Exact copy, pictures excluded: the lines from the one containing "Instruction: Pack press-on" to the end of the listing.
----
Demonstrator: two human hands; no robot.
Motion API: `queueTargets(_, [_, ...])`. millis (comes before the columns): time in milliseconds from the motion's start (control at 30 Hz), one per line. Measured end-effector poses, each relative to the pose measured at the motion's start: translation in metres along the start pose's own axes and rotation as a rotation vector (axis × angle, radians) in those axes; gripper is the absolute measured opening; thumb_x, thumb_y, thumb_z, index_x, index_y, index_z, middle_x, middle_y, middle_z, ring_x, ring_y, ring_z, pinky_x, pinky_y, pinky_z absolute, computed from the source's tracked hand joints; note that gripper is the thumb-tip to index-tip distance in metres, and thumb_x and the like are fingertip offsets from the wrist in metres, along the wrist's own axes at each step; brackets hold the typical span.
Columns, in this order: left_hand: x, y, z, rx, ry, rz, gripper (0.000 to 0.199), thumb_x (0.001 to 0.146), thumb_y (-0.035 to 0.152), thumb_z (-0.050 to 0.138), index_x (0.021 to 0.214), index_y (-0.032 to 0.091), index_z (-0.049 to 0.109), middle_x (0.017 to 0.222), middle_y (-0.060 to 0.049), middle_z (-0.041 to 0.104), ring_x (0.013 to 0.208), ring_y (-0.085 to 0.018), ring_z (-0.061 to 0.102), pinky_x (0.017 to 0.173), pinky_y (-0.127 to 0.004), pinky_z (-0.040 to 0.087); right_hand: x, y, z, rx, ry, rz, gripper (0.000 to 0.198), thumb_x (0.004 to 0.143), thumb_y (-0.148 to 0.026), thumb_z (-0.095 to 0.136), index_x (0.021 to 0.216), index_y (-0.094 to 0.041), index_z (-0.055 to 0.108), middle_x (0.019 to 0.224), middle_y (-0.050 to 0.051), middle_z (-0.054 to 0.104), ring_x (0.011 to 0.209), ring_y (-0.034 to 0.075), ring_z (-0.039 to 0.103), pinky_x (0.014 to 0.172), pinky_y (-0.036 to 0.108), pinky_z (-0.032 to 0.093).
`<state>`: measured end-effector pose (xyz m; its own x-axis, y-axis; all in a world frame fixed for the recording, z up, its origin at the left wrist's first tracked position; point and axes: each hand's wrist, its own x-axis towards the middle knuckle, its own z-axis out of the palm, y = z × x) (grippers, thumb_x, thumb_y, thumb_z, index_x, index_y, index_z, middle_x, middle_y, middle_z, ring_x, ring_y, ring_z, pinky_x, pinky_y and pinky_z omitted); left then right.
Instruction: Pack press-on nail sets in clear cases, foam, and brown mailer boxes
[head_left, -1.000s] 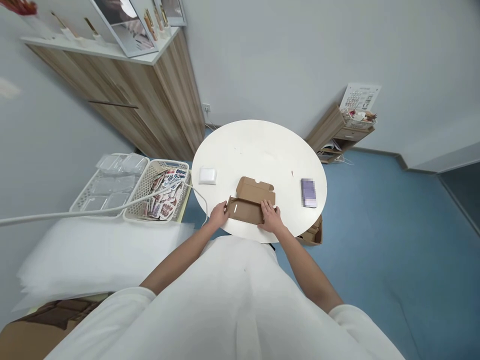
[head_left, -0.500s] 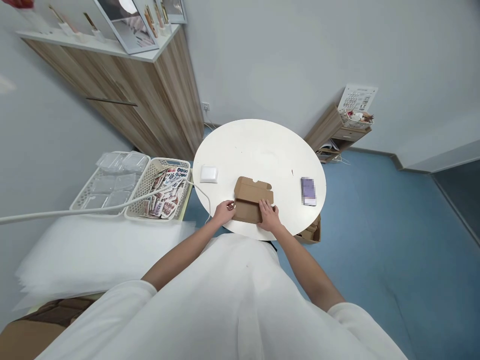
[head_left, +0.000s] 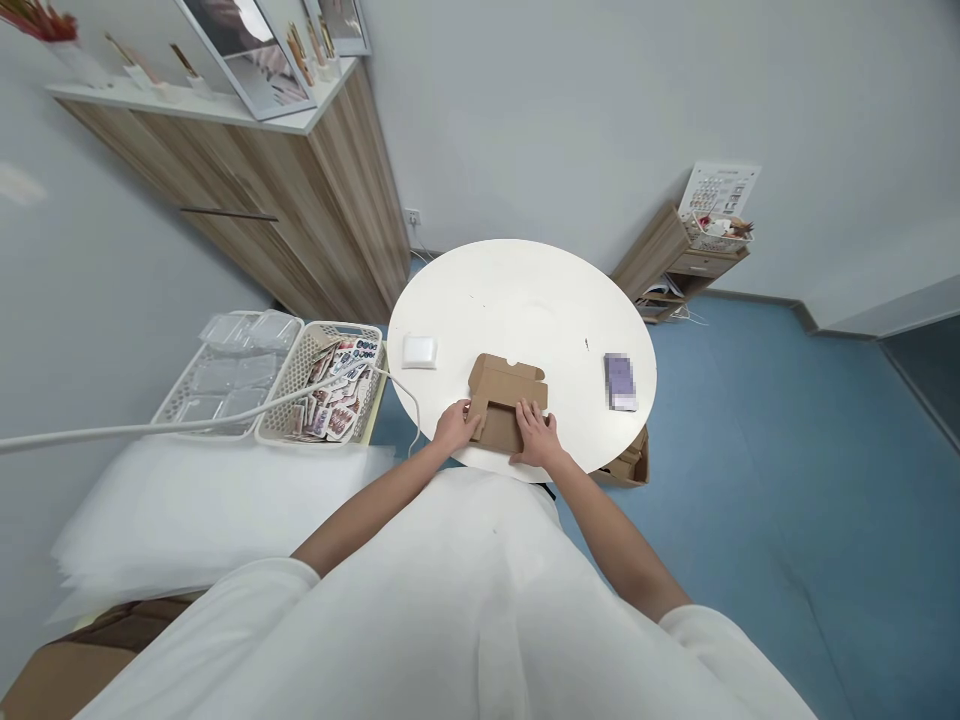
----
- **Answer box**
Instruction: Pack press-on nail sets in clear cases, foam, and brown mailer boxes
[head_left, -1.000s] 
[head_left, -0.500s] 
[head_left, +0.000s] 

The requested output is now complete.